O advogado de Bryan, Pete Theodocion, argumentou que essas declarações eram tão repulsivas que os promotores conseguiram influenciar o júri sem provar a intenção racista de prejudicar o próprio Arbery.
Balbo, o advogado de Greg McMichael, insistiu que seu cliente iniciou a perseguição a Arbery porque suspeitou erroneamente que ele fosse um criminoso em fuga. Os McMichaels viram vídeos de câmeras de segurança nos meses anteriores que mostravam Arbery entrando em uma casa vizinha em construção.
Os juízes do 11º Circuito rejeitaram esses argumentos, observando que não havia provas de que Arbery tivesse cometido quaisquer crimes no bairro.

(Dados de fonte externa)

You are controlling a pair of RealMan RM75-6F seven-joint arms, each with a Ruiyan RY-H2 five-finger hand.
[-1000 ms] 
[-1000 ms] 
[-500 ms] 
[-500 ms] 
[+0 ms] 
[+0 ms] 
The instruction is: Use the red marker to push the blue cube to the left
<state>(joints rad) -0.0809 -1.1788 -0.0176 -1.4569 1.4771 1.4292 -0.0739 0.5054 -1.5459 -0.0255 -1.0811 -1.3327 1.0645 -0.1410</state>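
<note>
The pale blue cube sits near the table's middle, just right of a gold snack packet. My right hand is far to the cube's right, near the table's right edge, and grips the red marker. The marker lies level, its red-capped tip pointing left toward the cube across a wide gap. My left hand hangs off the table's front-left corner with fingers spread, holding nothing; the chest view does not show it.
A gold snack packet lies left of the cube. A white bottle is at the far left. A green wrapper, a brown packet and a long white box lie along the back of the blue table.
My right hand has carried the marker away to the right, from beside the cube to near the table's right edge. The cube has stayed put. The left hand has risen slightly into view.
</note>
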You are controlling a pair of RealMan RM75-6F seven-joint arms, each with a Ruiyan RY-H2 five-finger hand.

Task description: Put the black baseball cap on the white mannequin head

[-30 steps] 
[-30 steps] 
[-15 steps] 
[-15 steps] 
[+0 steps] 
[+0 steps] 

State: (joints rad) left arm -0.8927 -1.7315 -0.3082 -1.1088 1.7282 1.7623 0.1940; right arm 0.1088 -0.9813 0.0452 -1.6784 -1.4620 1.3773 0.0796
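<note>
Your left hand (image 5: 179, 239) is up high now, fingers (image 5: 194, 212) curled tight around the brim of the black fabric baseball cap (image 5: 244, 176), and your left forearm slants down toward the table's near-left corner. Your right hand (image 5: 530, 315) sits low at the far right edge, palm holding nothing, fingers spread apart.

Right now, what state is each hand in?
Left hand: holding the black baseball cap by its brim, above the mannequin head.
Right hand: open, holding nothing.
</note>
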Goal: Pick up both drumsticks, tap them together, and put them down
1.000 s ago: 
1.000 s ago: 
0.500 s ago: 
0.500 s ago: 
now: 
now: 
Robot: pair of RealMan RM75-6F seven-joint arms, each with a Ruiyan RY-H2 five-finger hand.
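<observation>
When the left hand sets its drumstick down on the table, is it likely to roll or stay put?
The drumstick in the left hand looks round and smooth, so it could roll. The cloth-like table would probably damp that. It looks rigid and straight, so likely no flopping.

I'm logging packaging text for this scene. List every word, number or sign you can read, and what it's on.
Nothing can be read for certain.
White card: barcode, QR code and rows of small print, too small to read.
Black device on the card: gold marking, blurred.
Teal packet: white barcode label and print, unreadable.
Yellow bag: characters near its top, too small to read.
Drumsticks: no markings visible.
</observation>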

Ele estava desarmado e não tinha bens roubados quando foi morto.
Os três homens brancos condenados por assassinato no tiroteio fatal de Ahmaud Arbery foram considerados culpados de crimes de ódio federais por violarem os direitos civis de Arbery e atacá-lo porque ele era negro.
No recurso de Travis McMichael, a advogada Amy Lee Copeland não contestou a conclusão do júri de que o seu cliente foi motivado pelo racismo. A evidência na mídia social incluiu um comentário de 2018 no Facebook que Travis McMichael fez sobre um vídeo de um homem negro pregando uma peça em uma pessoa branca. Ele usou um palavrão e uma injúria racial ao escrever que o mataria.
Em vez disso, Copeland baseou o seu apelo em aspectos técnicos jurídicos. Ela disse que os promotores não conseguiram provar que as ruas do bairro de Satilla Shores, onde Arbery foi morto, eram vias públicas, conforme consta da acusação usada para acusar os homens. O 11º Circuito rejeitou seu argumento.
O juiz de primeira instância condenou ambos os McMichaels à prisão perpétua por suas condenações por crimes de ódio, além de pena adicional – 10 anos para Travis McMichael e sete anos para seu pai – por brandirem armas enquanto cometiam crimes violentos.
Bryan recebeu uma sentença mais leve por crime de ódio, de 35 anos de prisão, em parte porque não estava armado e preservou o vídeo do celular que se tornou uma prova crucial.